WHAT YOU NEED TO DO → What lines in the records include the string "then"? Return each one.
○ ○ ○ ○ ○ ○ ○
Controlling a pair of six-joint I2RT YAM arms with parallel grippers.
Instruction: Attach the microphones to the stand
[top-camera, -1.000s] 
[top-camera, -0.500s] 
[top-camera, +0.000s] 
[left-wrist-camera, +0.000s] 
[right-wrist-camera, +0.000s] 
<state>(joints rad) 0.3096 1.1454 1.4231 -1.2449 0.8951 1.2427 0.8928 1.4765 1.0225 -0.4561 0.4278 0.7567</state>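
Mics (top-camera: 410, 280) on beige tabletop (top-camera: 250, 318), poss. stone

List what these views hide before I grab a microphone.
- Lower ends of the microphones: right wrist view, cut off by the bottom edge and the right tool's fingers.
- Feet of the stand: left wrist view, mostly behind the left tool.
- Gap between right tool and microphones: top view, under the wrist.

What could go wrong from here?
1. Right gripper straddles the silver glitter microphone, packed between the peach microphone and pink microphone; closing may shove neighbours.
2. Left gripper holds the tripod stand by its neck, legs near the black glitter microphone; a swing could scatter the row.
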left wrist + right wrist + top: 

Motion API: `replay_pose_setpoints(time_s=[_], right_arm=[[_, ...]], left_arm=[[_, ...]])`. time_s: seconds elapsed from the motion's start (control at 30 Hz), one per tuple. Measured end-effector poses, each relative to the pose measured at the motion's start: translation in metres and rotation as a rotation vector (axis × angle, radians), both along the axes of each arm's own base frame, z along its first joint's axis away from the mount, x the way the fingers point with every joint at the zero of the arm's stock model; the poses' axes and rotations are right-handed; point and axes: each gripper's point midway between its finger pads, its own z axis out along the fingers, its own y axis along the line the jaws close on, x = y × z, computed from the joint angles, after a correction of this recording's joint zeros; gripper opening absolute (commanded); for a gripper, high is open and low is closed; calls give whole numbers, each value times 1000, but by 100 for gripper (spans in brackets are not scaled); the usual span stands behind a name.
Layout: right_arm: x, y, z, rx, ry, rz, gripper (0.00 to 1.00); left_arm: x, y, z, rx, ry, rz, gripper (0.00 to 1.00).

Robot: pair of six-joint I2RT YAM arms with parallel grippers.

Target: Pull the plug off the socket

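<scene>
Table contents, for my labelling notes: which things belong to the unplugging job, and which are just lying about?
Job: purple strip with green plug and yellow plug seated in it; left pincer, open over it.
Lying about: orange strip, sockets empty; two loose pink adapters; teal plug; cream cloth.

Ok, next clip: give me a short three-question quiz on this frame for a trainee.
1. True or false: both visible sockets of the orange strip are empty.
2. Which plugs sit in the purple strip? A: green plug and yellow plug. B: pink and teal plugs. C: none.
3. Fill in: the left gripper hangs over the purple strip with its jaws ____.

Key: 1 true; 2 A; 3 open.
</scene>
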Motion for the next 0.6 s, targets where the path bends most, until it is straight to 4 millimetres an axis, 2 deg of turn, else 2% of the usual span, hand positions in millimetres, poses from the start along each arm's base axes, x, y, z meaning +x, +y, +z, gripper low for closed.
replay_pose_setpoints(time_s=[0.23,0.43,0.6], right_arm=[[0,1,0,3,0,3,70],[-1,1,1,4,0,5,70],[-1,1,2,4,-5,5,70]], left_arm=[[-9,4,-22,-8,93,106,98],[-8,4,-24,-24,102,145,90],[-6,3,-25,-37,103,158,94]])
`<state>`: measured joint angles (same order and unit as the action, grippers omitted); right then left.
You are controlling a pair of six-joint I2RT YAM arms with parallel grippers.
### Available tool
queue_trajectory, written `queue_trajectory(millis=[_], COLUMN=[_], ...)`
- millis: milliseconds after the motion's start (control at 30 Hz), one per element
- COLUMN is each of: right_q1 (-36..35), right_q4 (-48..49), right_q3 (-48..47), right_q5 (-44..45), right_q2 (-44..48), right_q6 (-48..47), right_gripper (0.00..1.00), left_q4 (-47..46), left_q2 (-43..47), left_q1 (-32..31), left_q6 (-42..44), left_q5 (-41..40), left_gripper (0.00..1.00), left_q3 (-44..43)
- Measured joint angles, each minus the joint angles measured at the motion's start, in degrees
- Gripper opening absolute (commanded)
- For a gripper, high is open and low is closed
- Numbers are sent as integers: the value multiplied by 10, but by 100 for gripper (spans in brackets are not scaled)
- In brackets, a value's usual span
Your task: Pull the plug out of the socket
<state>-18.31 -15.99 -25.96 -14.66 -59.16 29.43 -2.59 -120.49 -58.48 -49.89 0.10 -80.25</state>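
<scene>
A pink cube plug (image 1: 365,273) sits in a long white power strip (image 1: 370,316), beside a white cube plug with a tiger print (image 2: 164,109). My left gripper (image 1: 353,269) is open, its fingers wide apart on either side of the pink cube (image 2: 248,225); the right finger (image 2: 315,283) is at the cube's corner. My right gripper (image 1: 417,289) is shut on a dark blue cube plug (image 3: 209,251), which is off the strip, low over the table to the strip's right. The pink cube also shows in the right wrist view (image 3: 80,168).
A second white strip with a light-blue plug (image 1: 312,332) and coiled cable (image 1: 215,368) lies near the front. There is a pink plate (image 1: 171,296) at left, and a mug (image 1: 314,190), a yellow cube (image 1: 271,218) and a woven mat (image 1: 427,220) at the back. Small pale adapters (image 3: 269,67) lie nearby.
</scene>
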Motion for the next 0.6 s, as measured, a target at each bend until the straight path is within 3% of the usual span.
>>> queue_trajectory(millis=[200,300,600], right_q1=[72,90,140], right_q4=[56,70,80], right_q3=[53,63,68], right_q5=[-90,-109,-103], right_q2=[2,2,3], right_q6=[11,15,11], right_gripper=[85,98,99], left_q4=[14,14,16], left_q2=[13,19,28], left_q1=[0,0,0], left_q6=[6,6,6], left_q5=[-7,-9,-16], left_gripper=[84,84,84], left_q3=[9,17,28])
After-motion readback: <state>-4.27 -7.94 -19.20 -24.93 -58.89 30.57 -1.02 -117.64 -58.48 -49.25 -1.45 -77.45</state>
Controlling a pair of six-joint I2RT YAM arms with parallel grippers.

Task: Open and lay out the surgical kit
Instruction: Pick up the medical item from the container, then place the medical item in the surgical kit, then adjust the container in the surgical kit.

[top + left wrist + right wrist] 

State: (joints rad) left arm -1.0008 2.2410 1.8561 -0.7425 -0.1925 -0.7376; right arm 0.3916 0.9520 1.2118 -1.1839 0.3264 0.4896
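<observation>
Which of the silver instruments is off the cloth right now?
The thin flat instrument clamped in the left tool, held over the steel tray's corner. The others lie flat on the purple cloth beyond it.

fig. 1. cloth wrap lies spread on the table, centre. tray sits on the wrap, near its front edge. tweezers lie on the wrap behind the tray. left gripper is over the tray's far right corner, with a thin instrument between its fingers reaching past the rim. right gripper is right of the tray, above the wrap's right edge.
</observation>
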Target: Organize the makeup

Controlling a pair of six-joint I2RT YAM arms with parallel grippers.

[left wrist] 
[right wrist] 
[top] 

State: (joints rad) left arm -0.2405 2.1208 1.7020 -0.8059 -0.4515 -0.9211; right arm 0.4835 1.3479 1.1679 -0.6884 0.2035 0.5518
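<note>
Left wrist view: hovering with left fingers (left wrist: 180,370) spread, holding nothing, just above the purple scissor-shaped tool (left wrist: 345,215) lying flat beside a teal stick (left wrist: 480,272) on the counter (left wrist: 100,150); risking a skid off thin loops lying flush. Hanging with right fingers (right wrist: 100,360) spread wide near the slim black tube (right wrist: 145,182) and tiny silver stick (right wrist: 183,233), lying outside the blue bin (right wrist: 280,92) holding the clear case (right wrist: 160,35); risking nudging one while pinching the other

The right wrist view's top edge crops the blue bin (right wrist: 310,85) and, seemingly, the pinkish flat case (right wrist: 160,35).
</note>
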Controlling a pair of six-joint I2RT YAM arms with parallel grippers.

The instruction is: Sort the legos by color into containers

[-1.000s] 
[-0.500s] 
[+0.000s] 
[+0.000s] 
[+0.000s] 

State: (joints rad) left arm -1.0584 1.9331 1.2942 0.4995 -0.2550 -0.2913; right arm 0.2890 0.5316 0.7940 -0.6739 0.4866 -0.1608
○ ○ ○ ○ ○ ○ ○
YOUR RESPONSE →
`<state>`: measured joint angles (same order and unit as the action, grippers omitted); right then left.
Instruction: Pick up the medical item from the container, then place the medical item in the surgical kit, then adjust the container in the surgical kit.

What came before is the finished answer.